These questions make a lot of sense and you are hitting on one of the key 
challenges.  Some thoughts....

- First, we do not *have* to solve all these problems.  In fact, we likely 
should not try to in the first few cuts.  The world will crumble under the 
weight of what might be.  Rather, we should try to incrementally extend 
the solution to include more flexibility.  Ultimate power will come to 
those willing to rewrite the UI using the building blocks that you supply.

- Entry points (other call them "offerings", "products", ...) are a useful 
and generic notion.  But (there had to be one), one person's entry point 
is another's internal implementation detail. So the interesting question 
becomes, how does the user see only the "entry points" that they should 
see?  who is controling that experience?  If you as a producer of an IU 
mark it as an entry point, that may not fit with view of the 
sysadmin/system integrator at company/site/... X.  Do they rewrite the 
metadata?  Somehow override it?  Provide another repo and somehow hide the 
one you supplied?

- Feels like alot of this comes down to filtering and filter 
definition/management.  For example, perhaps "entry points" are just a 
query/filter.  You can have yours and I can have mine.  Product / company 
X may have some too.  Sort of like a set of bookmarks.  Here are the cool 
things you can install from the known galaxy of IUs.  I can mail you my 
queries, post them on a website, blog, CVS, ...

- certainly colocation of the repos will be a common case.  We of course 
are planning for the uncommon and fully supporting separate locations.
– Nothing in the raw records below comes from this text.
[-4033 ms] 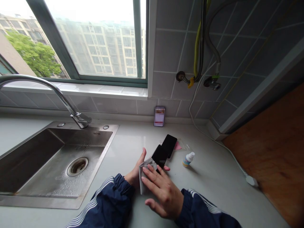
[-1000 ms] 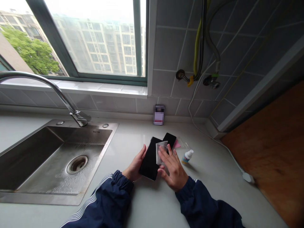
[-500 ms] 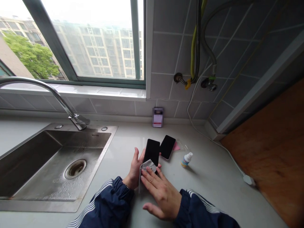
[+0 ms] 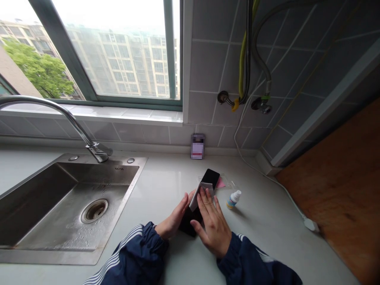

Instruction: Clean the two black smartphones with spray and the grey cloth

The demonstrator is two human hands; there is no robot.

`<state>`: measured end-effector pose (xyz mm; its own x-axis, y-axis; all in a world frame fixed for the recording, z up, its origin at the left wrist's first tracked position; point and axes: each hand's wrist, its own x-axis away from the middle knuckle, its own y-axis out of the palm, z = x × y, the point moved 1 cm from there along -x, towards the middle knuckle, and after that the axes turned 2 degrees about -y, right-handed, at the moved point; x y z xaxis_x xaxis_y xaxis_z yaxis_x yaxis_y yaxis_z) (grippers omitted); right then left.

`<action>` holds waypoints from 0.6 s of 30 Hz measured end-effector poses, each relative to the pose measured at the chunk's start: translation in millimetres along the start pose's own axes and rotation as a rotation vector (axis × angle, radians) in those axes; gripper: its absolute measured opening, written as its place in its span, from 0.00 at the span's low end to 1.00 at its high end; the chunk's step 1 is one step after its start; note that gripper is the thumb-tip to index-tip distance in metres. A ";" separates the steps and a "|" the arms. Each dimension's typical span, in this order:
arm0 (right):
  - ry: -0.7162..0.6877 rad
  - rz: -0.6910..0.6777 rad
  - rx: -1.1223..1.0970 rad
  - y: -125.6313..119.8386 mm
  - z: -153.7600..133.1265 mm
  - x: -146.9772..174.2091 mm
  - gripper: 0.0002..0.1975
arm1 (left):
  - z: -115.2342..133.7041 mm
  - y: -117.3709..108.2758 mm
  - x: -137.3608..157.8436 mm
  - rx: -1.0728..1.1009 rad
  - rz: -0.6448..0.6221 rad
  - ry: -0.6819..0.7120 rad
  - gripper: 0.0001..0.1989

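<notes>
My left hand (image 4: 174,217) holds a black phone (image 4: 188,225) from its left side, thumb up along the edge; most of its fingers are hidden behind the phone. A grey cloth (image 4: 195,200) lies over the phone's upper end. My right hand (image 4: 216,226) presses on that cloth, its fingers stretched out flat and its thumb apart. Just beyond, a second black phone (image 4: 211,177) rests on the counter, partly covered by the cloth and fingers. To the right of my right hand stands a small white spray bottle (image 4: 233,199).
A steel sink (image 4: 102,247) with a chrome faucet (image 4: 99,152) is at left. A phone-like device with a blurred screen (image 4: 197,148) leans on the back wall. Something pink (image 4: 220,183) and clear plastic lie beside the second phone. A white cable (image 4: 286,190) crosses the right side.
My right hand and the cloth have moved up along the phone, from its lower end to its upper end. The held phone has come nearer to me and tilted.
</notes>
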<state>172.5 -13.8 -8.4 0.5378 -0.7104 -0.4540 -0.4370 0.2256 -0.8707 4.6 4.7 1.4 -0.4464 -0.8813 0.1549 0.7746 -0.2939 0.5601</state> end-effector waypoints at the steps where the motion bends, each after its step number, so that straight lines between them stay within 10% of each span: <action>1: 0.012 0.009 0.003 -1.2 2.3 -1.1 0.40 | 1.4 1.9 0.6 0.011 -0.022 0.002 0.31; 7: 0.008 0.098 -0.003 -10.0 11.1 -7.6 0.36 | 11.8 9.4 1.2 0.294 -0.097 -0.119 0.35; 18: -0.091 0.035 -0.139 -5.4 13.3 -4.8 0.31 | 33.8 -12.5 3.0 0.321 0.180 -0.202 0.31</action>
<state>181.9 -2.8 -4.1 0.5810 -0.6387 -0.5045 -0.5488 0.1504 -0.8223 -21.6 18.2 22.4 -0.4204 -0.8084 0.4120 0.6838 0.0162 0.7295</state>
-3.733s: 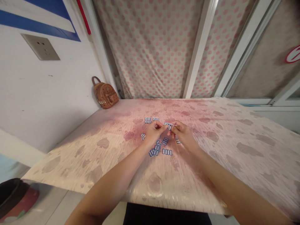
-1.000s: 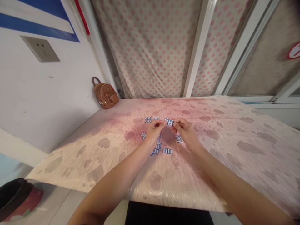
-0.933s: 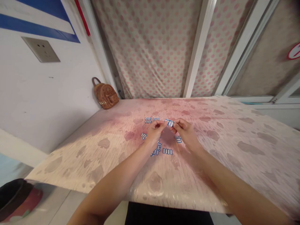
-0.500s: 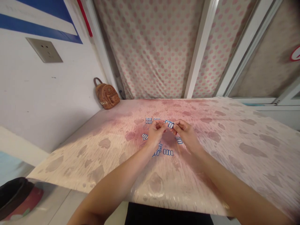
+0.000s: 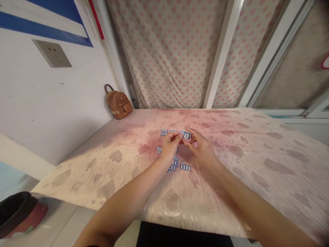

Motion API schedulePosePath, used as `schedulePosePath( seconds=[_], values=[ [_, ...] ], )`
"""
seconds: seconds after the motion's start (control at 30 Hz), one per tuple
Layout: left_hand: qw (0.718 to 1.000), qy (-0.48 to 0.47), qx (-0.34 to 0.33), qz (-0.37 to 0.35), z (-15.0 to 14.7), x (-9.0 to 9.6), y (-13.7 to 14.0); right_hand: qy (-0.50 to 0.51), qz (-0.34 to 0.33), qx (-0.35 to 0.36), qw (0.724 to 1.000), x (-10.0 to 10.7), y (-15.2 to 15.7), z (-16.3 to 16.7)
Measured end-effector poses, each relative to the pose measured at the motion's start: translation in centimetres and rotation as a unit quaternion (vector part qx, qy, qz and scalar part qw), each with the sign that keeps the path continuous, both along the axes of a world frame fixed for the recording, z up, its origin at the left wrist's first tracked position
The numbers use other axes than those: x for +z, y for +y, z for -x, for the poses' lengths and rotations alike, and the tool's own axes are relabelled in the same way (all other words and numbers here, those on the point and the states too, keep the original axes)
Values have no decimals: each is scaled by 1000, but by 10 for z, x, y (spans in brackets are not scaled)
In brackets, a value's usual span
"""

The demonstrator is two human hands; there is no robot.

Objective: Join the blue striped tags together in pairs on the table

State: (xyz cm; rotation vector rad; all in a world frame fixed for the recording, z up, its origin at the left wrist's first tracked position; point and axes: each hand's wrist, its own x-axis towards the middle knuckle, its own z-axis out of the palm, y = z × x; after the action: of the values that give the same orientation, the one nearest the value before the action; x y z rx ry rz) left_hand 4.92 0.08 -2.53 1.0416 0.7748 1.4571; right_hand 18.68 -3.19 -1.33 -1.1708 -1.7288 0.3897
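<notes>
My left hand (image 5: 171,144) is closed in a pinch on the left end of a small flat blue-and-white card (image 5: 187,135), held a little above the table. My right hand (image 5: 203,145) is at the card's right end, its thumb and index finger spread apart. Whether a fingertip still touches the card is hard to see. Below my hands lie a loose cluster of similar pieces (image 5: 174,164) and a single striped piece (image 5: 185,167). Beyond my left hand are more blue-and-white pieces (image 5: 163,132), and one tilted piece (image 5: 159,150) lies left of my wrist.
A patterned cover lies over the table (image 5: 257,178). A small brown backpack (image 5: 119,104) leans against the wall at the far left corner. Behind the table hangs a dotted curtain (image 5: 169,55). A dark-rimmed red container (image 5: 23,214) is on the floor, lower left.
My right hand's thumb and index finger have spread from their pinch on the card's right end. The piece beside my right hand is now hidden. My left hand keeps its pinch.
</notes>
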Motion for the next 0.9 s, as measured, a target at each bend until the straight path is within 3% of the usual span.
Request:
schedulePosePath(
  seconds=[0.23, 0.47, 0.73, 0.9],
  values=[
    [1000, -4, -13, 2, -1, -1, 0, -49, -36, -18, 998, 0, 0, -4],
    [1000, 3, -4, 5, 0, -2, 0, -40, -25, -18, 999, 0, 3, -5],
    [998, 63, -4, -22, 1, -3, 0, -58, -48, -32, 997, 0, 2, -7],
    [996, 77, 10, -43, 1, -5, 3, -2, 8, -38, 999, -1, 3, -6]
  ],
)
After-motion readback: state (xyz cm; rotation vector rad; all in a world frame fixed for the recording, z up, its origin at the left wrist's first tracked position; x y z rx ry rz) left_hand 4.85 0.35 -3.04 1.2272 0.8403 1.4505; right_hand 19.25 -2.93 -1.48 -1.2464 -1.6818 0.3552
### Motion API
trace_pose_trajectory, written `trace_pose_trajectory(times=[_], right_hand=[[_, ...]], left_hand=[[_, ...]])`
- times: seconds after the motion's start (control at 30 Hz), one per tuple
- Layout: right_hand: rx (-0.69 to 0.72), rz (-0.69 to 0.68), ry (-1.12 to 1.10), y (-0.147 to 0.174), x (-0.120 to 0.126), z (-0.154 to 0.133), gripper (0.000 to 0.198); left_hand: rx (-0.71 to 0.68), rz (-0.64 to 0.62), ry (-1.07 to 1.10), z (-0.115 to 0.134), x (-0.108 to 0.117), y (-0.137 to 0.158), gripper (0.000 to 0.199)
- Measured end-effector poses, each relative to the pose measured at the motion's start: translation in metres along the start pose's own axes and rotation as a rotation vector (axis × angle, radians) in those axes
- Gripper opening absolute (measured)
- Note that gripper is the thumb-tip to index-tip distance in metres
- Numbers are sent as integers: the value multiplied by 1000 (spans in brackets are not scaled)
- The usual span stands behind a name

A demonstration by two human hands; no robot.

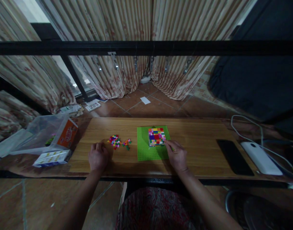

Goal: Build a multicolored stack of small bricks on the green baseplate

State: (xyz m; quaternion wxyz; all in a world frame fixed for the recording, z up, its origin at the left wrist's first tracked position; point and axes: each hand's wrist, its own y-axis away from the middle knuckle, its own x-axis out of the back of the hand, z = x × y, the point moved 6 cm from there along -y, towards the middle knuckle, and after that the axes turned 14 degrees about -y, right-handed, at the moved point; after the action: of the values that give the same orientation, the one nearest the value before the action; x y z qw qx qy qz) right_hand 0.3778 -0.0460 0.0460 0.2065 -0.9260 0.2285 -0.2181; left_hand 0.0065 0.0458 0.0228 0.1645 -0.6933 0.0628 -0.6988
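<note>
A green studded baseplate [143, 153] lies on the wooden board, and a squarish block of multicoloured toy bricks [157, 137] stands on it. At the block's front right corner are the pinched thumb and fingertips of my right hand [177, 156]; whatever sits between them is too small to make out. My left hand [98, 157] rests on the board with its fingers curled in, and nothing shows in it. Just beyond its fingers lies a pile of loose coloured bricks [114, 141], with a smaller cluster of bricks [126, 143] to the right.
On the left stand a clear plastic bin [41, 131] with an orange label and a small white-and-blue box [52, 157]. A black phone-like slab [234, 156] and a white device [260, 158] with a cable lie at the right. A dark rail [146, 48] crosses behind.
</note>
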Motion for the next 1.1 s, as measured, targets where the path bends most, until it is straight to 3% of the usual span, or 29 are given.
trace_pose_trajectory(times=[0.2, 0.4, 0.63, 0.87, 0.97, 1.1], right_hand=[[-41, 7, -56, 1, 3, -1, 24], [-265, 197, -203, -4, 9, 26, 39], [-388, 95, -279, -10, -10, 34, 41], [-480, 145, -301, -2, -12, 44, 43], [-444, 143, -272, -3, -9, 36, 43], [-190, 158, -99, -7, -3, -8, 37]], left_hand=[[20, -8, 1, 0, -1, 0, 29], [18, -1, 31, -1, -3, 0, 29], [36, -22, 30, 0, -1, 2, 29], [52, -65, 13, 0, -5, 3, 27], [61, -68, 17, -1, -6, 3, 27], [55, -68, 17, 1, -6, 4, 28]])
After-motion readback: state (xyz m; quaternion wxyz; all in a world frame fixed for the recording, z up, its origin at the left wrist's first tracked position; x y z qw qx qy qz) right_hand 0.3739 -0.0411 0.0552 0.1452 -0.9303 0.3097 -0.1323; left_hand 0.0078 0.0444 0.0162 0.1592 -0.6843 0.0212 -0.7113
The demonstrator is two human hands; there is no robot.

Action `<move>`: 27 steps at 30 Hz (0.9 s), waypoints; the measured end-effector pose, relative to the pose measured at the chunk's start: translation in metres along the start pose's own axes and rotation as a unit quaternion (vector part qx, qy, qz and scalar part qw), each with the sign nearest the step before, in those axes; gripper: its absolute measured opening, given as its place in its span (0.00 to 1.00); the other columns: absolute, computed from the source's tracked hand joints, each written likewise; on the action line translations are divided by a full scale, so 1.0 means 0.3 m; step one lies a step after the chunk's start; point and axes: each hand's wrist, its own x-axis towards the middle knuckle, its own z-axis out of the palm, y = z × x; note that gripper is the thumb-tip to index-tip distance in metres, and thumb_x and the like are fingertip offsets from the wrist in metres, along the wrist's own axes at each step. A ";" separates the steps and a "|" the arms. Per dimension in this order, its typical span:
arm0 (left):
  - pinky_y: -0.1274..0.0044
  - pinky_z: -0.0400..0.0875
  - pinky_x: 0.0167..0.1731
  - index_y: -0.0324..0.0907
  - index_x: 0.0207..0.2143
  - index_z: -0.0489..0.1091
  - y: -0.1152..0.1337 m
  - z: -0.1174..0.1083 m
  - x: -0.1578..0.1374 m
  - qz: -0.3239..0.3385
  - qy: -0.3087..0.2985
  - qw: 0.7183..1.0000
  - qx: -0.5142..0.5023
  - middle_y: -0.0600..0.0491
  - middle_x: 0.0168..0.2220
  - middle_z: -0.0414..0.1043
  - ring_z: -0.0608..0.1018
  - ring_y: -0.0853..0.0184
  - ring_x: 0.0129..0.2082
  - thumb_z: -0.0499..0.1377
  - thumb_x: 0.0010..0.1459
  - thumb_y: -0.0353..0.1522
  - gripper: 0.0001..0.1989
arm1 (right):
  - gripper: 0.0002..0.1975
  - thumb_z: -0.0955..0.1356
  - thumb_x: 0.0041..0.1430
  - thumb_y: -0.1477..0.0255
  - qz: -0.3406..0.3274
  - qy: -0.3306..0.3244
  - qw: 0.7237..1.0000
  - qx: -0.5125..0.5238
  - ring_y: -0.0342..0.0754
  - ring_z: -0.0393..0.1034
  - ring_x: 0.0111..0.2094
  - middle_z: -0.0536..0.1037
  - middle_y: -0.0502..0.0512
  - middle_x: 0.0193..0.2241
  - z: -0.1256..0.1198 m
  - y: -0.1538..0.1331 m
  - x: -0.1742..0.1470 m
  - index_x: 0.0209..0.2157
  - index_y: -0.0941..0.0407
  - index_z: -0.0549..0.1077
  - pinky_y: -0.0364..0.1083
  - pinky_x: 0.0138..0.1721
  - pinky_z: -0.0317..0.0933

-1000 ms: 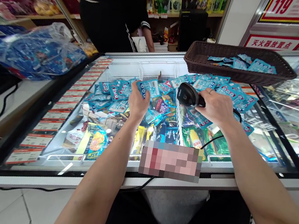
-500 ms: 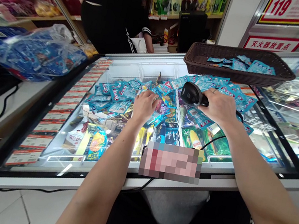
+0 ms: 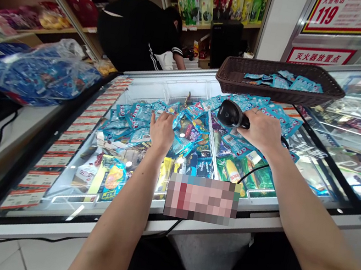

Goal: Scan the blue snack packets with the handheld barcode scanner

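My right hand [image 3: 262,130] is closed round the handle of a black barcode scanner [image 3: 229,113], whose head points left above the freezer. From the scanner a black cable runs down towards the front edge. My left hand [image 3: 162,131] is over the left heap of small blue packets [image 3: 141,116], fingers apart and reaching forward; its fingertips are at the packets. More blue packets [image 3: 240,142] lie under and around the scanner on the right. Both heaps lie on the glass top of a chest freezer [image 3: 66,237], through which wrapped ice creams [image 3: 113,176] show.
A brown wicker basket [image 3: 278,94] with some blue packets stands at the freezer's back edge. On the left, a clear plastic bag [image 3: 51,73] is full of blue packets. A blurred-out flat object [image 3: 202,199] lies at the front edge. Behind, a person in black [image 3: 132,33] bends over.
My left hand has shifted left across the blue packets, its fingers spreading more. My right hand keeps the scanner in nearly the same spot. The whole view has tilted slightly.
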 end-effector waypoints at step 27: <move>0.58 0.49 0.63 0.47 0.63 0.53 0.134 0.152 0.198 0.130 -0.183 0.972 -0.061 0.52 0.66 0.52 0.53 0.60 0.67 0.41 0.66 0.41 0.25 | 0.17 0.66 0.56 0.59 0.013 -0.041 0.999 -0.001 0.53 0.71 0.39 0.77 0.57 0.41 0.000 0.005 0.015 0.43 0.55 0.72 0.46 0.31 0.55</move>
It 
would be a bummer if having separate locations was somehow an advanced 
option.

- One ofthe thoughts we have had in the past was that repo locations could 
be something that is added/installed into the agent itself.  So, for 
example, the agent can get updated with more/different repo locations just 
as it might get updated code.  Somehow knowing about one (say a metadata 
site) got you a mess of info about others (and so on).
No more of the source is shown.